Yummy Allergen Free, by Food Allergy Mom, looks like another great source for recipes. I just found her, so I haven't tried any of the recipes yet, but I plan to!
I am a fan of Nutella, but it has milk in it, so I was pretty excited when I ran across this recipe! I will probably try it over Christmas when my kids are home from college.
Gluten Free in NC, by Jill, doesn't have all the allergy issues I have, but she posted a granola recipe that I can use. She also has a lot of product reviews. She hasn't posted anything since July, but her blog is still a nice resource.

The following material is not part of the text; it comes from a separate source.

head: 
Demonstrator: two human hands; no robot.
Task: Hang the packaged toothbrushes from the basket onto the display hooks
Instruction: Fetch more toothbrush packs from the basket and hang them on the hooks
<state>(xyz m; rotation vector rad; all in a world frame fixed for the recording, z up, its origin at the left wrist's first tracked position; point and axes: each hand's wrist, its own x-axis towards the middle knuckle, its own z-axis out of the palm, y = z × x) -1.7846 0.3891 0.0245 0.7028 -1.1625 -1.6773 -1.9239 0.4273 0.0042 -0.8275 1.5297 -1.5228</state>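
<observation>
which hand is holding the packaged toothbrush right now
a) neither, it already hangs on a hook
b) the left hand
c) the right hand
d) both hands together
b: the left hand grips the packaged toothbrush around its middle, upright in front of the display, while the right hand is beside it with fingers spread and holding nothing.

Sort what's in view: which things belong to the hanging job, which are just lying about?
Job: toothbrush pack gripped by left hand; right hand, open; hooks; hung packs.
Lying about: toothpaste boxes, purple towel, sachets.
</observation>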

I bookmarked this link from Dessert Obsessed in my "blog this" folder and this particular recipe is gluten/egg/dairy free; it is under the subtitle Gluten Free Decadence. Click on the labels on the recipe for links to other resources. Please note that most of her recipes are NOT allergen free.
Life, Gluten Free, by Sophie, is another blog stuffed with recipes and good information. She does not cook dairy and egg free, but I am not going to stop posting gluten free blogs that don't. I am not going to be a narcissist about this. I have plenty of just gluten free readers (like gluten free isn't enough to deal with).

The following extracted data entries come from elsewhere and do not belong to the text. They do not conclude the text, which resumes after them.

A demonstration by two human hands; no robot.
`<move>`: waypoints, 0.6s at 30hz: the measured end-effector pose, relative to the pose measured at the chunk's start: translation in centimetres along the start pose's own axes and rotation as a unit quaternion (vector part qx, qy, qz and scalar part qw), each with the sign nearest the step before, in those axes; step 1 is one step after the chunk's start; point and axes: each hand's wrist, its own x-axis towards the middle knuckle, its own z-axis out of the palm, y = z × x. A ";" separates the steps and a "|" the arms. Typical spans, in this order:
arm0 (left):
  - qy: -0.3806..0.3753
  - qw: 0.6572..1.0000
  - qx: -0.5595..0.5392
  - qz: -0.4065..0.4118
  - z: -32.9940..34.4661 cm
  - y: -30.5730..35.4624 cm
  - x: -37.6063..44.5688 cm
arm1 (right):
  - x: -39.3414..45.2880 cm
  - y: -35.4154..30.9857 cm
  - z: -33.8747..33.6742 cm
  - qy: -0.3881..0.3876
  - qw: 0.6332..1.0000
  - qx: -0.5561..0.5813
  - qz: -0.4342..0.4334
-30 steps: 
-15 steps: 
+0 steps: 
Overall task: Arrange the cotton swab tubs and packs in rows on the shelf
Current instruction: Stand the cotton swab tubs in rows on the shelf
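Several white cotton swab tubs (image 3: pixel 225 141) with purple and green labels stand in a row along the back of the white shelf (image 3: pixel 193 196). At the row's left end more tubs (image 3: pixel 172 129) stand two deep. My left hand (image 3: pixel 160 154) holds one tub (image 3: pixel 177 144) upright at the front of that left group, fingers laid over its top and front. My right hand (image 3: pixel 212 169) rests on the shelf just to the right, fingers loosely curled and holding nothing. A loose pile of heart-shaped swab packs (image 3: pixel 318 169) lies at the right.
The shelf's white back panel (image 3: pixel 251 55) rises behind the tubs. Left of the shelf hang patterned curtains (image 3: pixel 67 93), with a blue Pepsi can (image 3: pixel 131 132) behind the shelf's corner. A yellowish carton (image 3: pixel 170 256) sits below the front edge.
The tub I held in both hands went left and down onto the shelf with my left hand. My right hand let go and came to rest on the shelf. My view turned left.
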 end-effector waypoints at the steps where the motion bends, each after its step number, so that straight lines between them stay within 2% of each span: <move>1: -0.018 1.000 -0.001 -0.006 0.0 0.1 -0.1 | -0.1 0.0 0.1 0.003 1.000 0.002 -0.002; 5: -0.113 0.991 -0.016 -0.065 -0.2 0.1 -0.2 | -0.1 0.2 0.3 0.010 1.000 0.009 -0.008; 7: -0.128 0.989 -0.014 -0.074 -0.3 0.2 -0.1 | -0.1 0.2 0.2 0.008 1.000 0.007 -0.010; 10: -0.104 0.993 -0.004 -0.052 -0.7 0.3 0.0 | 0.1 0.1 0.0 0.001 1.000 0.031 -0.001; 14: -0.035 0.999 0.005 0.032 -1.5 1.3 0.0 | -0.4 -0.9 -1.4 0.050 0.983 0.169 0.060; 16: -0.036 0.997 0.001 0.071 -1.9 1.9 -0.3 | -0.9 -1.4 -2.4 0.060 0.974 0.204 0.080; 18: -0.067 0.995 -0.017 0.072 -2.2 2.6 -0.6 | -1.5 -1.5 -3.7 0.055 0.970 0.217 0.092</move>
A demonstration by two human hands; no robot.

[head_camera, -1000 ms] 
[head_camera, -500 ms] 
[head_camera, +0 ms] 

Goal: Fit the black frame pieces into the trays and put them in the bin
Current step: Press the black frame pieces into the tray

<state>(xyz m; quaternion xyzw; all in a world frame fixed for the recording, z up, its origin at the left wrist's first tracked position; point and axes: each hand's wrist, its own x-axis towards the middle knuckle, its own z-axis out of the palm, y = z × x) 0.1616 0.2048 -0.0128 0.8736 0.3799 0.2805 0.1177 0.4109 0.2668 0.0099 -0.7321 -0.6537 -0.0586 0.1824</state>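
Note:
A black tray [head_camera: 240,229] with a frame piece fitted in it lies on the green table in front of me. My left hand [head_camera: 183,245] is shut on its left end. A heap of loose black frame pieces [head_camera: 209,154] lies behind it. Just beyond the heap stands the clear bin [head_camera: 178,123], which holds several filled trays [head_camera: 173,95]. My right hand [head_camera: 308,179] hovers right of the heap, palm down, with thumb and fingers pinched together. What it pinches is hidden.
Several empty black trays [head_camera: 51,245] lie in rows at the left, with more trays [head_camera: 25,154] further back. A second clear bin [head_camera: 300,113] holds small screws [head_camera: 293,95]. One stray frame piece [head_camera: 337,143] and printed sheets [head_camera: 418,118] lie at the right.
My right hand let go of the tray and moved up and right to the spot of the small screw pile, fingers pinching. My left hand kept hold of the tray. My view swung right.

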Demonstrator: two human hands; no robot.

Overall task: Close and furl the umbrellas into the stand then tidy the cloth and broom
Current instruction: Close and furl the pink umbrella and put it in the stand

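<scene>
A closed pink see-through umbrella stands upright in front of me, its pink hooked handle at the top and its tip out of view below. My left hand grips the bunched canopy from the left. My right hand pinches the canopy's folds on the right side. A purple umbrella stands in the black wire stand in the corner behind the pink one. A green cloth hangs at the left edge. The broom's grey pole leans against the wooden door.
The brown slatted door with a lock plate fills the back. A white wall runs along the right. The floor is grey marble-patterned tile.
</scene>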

Okay...it turns out there was nothing quick about this at all!
UPDATES: I have been looking for more sources that agree with the airborne gluten problem this morning. Here is a guideline from the
with a lot of good information on it, including the possibility of airborne contamination. About dot com weighs in on cross contamination here. On that site, there is an article on symptoms. My main symptoms are severe abdominal pain and sores in my mouth. It includes a good list, but I know there are more than that. I have a friend who has migraines and she gets puffy (including her face) when she has gluten. Some people have no symptoms at all. Here is a conversation about pizza places in New York that cater to the gluten challenged. Scroll down on the first page to Ben Cappel's two cents. One of his tell tale signs of exposure is swollen gums. I have never heard of that one before.
If you are one of those people who have been diagnosed with Celiac or gluten intolerance and you would rather just eat gluten than be a bother, or you think a little bit won't hurt you, or you are not looking into the cross-contamination possibilities because you thing what you don't know can't hurt you: things can get worse folks.